**WHAT YOU NEED TO DO**
Report the count of lines holding "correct" in the records, with no other words.
--- --- ---
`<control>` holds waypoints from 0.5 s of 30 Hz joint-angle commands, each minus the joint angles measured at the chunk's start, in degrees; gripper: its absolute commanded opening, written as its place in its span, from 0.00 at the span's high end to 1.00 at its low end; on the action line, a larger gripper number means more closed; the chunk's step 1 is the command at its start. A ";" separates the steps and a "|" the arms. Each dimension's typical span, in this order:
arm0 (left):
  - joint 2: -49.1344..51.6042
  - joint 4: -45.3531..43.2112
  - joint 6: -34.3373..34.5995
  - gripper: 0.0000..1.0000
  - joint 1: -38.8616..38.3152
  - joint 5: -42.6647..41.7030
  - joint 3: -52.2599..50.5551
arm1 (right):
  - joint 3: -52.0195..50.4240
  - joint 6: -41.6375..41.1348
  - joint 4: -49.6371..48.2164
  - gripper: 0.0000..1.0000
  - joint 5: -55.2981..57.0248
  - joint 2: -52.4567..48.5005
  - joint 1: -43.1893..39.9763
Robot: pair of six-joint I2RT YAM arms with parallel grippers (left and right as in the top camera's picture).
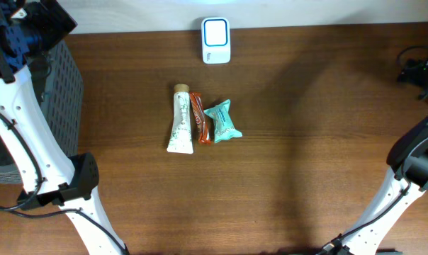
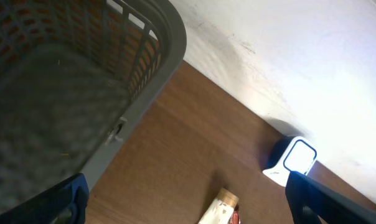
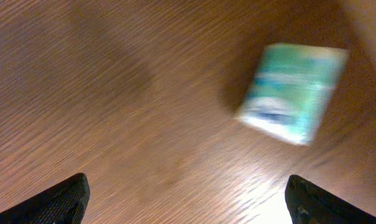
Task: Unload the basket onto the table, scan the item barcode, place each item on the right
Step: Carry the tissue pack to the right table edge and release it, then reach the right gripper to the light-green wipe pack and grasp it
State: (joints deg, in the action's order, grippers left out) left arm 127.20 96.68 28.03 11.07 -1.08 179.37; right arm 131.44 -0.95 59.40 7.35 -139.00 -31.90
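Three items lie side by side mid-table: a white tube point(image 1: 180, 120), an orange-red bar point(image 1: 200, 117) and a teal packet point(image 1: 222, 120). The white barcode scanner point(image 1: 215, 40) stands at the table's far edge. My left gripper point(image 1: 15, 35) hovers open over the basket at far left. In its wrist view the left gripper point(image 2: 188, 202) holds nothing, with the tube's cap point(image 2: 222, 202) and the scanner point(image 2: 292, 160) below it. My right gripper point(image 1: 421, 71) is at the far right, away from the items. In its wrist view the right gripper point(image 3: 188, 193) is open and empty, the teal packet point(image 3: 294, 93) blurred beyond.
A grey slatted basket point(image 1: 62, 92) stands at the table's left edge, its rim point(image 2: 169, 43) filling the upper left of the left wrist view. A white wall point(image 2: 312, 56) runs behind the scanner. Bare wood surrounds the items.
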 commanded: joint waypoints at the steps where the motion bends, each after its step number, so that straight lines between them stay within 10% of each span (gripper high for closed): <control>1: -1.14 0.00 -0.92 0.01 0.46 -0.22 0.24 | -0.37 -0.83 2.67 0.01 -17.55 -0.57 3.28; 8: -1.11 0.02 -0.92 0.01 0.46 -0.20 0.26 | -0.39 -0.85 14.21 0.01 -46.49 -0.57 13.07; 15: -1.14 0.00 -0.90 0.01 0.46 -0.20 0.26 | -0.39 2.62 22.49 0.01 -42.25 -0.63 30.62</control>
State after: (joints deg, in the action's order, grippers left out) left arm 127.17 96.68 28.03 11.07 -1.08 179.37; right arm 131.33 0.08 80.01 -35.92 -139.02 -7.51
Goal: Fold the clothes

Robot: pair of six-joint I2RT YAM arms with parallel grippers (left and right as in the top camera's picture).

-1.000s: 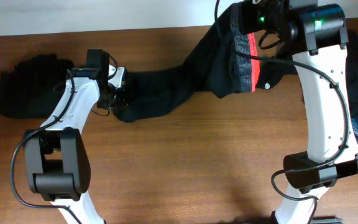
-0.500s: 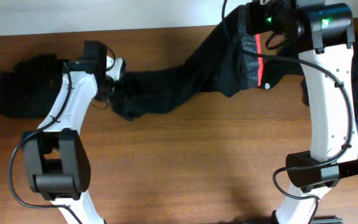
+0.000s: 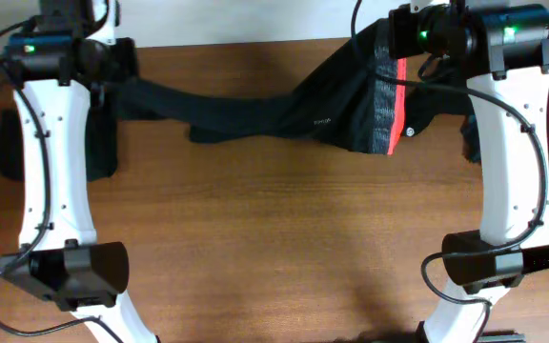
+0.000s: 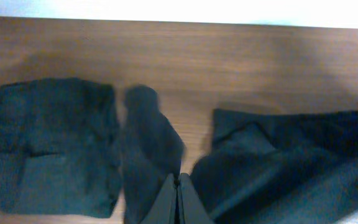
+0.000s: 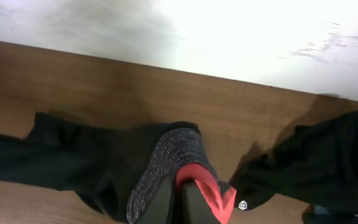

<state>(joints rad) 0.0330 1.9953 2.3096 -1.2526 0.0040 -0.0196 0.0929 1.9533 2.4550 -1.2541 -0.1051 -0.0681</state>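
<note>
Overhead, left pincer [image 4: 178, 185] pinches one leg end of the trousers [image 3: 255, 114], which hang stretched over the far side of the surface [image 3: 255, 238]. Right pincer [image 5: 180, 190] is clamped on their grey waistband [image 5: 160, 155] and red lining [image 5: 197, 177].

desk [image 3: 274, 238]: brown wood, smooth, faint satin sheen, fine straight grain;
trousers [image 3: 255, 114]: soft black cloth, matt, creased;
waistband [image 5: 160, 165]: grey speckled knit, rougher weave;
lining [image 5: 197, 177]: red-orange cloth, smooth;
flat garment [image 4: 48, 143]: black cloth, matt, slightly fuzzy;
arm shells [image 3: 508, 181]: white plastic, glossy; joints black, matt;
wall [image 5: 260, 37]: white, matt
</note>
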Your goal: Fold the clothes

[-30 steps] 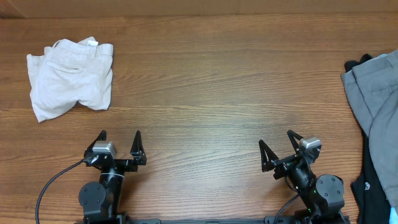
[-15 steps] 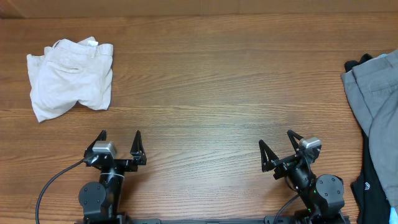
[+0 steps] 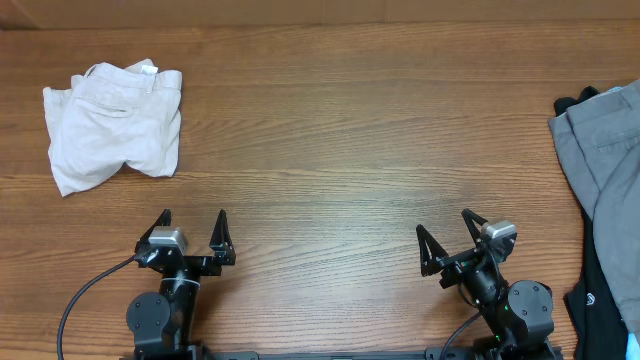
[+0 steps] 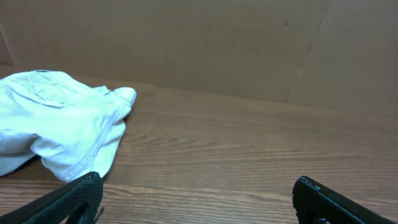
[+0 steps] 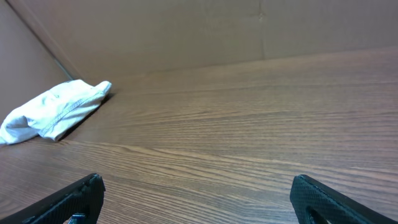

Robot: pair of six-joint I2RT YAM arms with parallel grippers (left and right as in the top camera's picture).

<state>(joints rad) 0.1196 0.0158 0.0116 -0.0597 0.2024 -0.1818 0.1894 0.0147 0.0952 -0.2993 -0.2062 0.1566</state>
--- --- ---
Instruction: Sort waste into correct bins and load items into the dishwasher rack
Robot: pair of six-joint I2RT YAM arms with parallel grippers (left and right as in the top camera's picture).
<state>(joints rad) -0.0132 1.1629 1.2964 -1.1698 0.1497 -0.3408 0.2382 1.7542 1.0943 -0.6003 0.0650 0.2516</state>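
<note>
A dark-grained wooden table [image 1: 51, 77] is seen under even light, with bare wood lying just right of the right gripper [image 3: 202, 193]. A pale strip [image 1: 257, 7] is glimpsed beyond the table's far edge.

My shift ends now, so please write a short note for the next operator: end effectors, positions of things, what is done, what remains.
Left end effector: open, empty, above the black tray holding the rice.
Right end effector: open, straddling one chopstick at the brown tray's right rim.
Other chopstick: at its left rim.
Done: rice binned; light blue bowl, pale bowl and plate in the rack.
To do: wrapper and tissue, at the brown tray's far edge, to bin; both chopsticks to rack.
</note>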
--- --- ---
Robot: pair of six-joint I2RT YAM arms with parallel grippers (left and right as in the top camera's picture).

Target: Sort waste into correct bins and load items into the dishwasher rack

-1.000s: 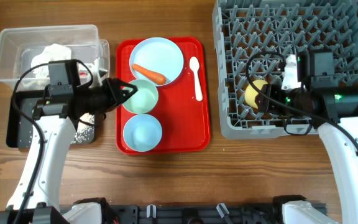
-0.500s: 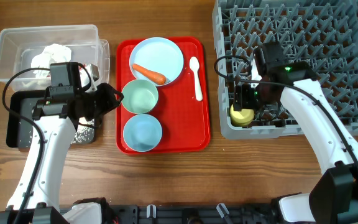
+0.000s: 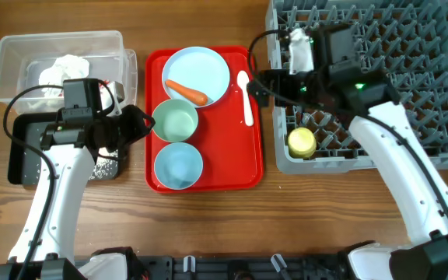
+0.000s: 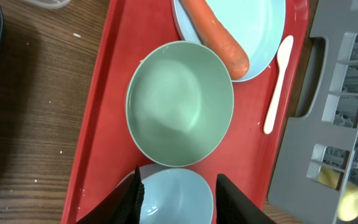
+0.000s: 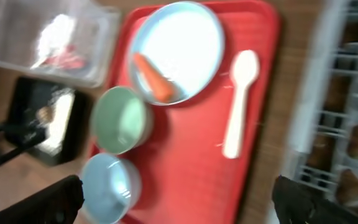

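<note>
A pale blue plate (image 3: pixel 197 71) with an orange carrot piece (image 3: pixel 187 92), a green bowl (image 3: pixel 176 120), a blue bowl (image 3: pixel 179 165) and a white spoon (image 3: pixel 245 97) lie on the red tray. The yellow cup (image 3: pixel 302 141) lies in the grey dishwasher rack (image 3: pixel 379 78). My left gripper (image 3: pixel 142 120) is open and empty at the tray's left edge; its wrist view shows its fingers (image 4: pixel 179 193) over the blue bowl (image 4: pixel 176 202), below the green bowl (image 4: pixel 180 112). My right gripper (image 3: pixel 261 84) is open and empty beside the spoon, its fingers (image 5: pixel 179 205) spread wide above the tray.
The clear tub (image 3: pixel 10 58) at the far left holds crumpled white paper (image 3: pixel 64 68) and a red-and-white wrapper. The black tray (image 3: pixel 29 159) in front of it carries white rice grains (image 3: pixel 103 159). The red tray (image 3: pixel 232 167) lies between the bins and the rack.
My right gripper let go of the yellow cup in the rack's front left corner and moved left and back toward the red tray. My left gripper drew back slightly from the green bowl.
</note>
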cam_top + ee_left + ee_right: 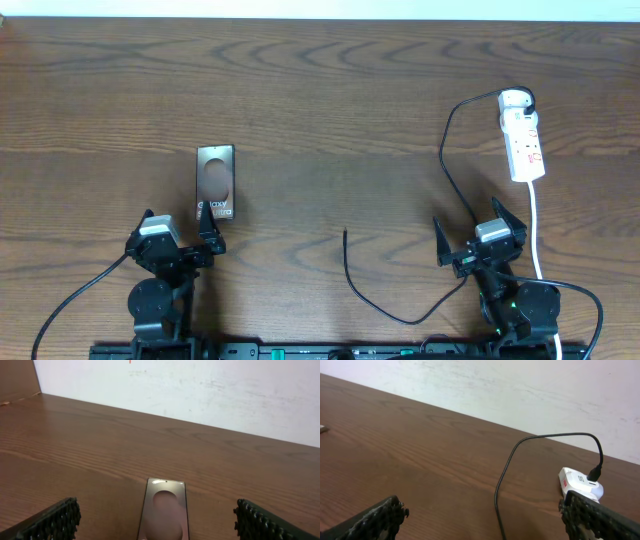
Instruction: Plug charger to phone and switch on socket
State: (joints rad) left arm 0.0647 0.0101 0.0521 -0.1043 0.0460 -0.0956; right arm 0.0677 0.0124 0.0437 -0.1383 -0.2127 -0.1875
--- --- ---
**RESPONSE AREA**
2